● WORK TO BE COMPLETED:
Here are the records. Write out exactly the lines between the one holding "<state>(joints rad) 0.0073" and the one holding "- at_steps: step", inclusive.

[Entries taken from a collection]
--------------------
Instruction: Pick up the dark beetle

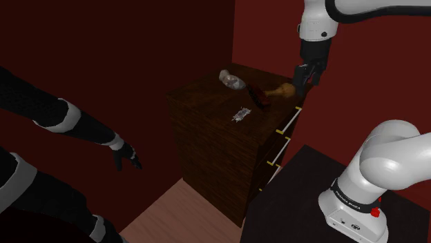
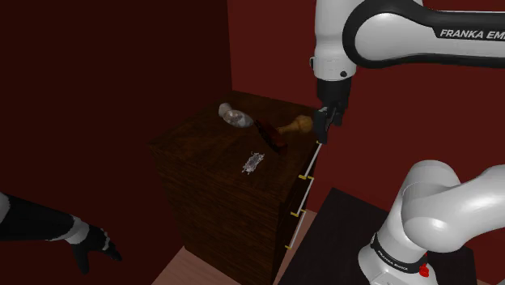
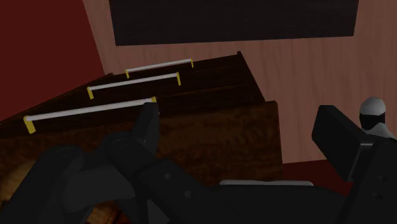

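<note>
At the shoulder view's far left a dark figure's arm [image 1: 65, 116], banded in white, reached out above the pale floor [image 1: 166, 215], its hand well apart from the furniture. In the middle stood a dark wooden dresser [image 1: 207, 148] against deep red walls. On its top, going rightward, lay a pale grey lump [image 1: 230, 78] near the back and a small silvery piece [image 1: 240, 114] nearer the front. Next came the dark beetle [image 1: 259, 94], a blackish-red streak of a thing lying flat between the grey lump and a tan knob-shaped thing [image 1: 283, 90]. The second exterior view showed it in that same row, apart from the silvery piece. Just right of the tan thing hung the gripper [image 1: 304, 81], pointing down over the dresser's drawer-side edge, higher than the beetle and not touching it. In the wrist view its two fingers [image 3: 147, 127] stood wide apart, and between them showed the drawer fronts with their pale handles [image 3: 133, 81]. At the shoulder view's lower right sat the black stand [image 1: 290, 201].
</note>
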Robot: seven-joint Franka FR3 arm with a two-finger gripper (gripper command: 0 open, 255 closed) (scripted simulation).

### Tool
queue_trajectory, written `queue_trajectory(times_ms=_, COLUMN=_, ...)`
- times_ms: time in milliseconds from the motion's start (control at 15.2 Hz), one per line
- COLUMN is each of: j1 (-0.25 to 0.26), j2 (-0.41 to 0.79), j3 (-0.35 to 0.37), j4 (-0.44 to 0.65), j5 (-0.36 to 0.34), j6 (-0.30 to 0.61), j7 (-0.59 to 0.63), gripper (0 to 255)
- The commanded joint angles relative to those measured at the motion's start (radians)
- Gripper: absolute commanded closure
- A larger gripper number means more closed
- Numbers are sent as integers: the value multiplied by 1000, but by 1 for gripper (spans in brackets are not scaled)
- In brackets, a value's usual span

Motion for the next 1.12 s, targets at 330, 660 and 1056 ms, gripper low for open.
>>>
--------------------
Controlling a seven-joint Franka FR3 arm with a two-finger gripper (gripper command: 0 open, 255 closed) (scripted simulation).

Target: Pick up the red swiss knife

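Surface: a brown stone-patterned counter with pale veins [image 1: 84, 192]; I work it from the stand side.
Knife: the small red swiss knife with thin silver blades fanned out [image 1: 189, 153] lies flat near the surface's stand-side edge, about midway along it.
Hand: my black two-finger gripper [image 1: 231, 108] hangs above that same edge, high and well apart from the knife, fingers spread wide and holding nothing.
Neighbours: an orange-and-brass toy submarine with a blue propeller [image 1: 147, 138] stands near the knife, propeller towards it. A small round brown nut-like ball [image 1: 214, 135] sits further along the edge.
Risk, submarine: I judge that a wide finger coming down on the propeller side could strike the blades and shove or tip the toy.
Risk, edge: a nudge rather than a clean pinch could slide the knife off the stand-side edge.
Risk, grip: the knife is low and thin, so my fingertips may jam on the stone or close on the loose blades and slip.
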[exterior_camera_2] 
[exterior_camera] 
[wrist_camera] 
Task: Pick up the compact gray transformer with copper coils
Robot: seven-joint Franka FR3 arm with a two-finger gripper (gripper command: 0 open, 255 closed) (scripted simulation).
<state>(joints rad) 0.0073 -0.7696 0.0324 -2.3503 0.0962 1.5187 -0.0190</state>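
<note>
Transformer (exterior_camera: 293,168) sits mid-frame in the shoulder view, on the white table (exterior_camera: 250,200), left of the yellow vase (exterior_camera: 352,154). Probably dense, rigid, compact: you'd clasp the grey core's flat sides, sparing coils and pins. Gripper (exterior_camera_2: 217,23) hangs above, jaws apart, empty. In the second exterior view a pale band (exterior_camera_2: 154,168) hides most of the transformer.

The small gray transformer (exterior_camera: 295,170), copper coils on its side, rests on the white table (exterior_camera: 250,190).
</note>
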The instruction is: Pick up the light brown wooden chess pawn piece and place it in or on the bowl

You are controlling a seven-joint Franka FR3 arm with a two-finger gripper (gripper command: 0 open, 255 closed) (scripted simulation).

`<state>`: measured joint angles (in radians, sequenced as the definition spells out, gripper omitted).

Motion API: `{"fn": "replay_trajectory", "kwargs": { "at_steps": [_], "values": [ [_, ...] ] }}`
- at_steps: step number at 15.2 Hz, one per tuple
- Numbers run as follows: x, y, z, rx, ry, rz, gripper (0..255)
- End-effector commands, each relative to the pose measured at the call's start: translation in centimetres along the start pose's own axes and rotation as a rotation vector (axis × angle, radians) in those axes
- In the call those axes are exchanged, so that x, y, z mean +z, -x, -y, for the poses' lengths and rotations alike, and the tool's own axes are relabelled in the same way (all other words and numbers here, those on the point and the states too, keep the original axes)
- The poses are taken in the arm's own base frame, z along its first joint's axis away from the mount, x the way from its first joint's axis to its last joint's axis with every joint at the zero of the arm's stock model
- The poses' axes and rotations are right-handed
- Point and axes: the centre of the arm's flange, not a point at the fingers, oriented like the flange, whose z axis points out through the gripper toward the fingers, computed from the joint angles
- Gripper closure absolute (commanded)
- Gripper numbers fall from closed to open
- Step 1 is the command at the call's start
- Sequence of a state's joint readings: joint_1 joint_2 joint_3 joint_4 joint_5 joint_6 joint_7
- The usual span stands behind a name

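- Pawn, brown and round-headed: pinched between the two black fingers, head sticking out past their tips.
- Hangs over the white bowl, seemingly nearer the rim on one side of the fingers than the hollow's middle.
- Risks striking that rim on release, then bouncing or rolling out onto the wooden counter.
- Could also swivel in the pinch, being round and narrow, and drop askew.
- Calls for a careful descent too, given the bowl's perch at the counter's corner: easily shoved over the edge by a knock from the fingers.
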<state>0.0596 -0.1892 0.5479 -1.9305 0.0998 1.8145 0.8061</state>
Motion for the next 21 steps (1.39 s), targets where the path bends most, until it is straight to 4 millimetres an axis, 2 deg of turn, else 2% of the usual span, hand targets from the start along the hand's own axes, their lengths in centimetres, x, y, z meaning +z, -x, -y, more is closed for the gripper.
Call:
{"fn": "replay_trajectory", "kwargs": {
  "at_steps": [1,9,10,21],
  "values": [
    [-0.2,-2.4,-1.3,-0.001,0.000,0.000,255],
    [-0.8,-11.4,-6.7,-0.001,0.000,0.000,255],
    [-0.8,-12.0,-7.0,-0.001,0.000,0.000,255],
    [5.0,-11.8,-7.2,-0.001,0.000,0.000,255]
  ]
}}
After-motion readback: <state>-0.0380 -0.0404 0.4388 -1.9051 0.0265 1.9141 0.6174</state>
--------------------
● RESULT FOR THIS TASK:
<state>(joints rad) 0.0073 -0.7696 0.0324 -2.3503 0.0962 1.5187 -0.0190</state>
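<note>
Transformer (exterior_camera: 293,168) sits mid-frame in the shoulder view, on the white table (exterior_camera: 250,200), left of the yellow vase (exterior_camera: 352,154). Probably dense, rigid, compact: you'd clasp the grey core's flat sides, sparing coils and pins. Gripper (exterior_camera_2: 217,23) hangs above, jaws apart, empty. In the second exterior view a pale band (exterior_camera_2: 154,168) hides most of the transformer.

The small gray transformer (exterior_camera: 295,170), copper coils on its side, rests on the white table (exterior_camera: 250,190).
</note>
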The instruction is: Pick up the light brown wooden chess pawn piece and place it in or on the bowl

You are controlling a seven-joint Franka FR3 arm with a two-finger gripper (gripper command: 0 open, 255 closed) (scripted simulation).

`<state>`: measured joint angles (in radians, sequenced as the definition spells out, gripper omitted).

Motion API: `{"fn": "replay_trajectory", "kwargs": { "at_steps": [_], "values": [ [_, ...] ] }}`
- at_steps: step number at 15.2 Hz, one per tuple

No further output will be produced for this exercise.